Dubbed ReVirt, the Michigan project hides the system’s actual hardware and operating system behind a virtual machine. Actually a software program that emulates a systems hardware, the virtual machine then runs a guest operating system that runs applications and interacts with users. By creating this additional abstraction layer and forcing users to interact with a guest operating system, ReVirt is able to log all events completely that happen on the virtual machine at both the operating system and virtual machine level. The owner also can restore the system to any point in time recorded by the logs.

“It’s like having a security camera behind bullet proof glass that can see everything going on during a bank robbery,” Chen says.
—Neal Lao, College of Engineering

Many pregnant women show signs of depression, but few treated

One in five pregnant women may be experiencing symptoms of depression, but few are getting help for it, a new U-M study finds.

And those with a history of depression any time before their pregnancy—about one in every four women—are about twice as likely as other women to show signs of depression while pregnant, the study results show.

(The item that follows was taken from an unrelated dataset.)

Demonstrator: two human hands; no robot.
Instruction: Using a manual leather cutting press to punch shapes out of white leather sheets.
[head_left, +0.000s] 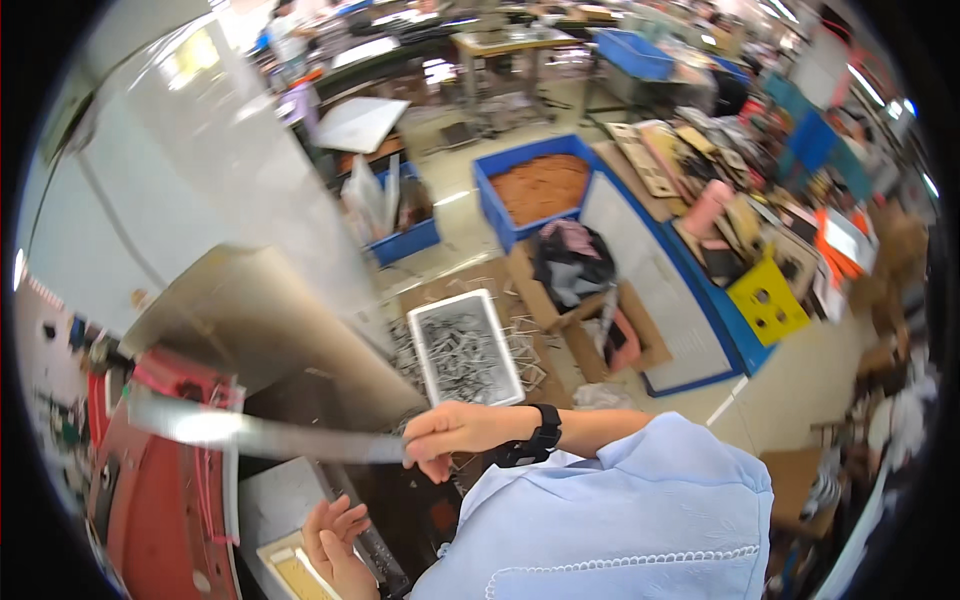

The study of 3,472 pregnant women, conducted by researchers from the U-M Depression Center in the waiting rooms of 10 Michigan obstetrics clinics, was published May 20 in the Journal of Women’s Health. The results reveal troubling under-diagnosis and under-treatment of depression in pregnancy. Twenty percent of the women scored high on a standard survey of depression symptoms, but of those, only 13.8 percent were receiving any mental health counseling, drugs or other treatment. Only about 24 percent of those who had had depression in the last six months were receiving treatment during pregnancy.

The U-M Depression Center, the nation’s only comprehensive center for depression treatment, research and education, has launched a Web site about depression designed specifically for women, http://www.med.umich.edu/womensguide.

Dr. Sheila Marcus, a clinical assistant professor of psychiatry at the Medical School and the clinical director of the psychiatry division of the Depression Center, was the lead author. The study’s other authors were Heather Flynn, a psychologist and member of the Depression Center Women’s Mood Disorders Program; and Frederic Blow and Kristen Barry of the Department of Psychiatry and the VA Ann Arbor Healthcare Center. The research was funded by the U-M Health System.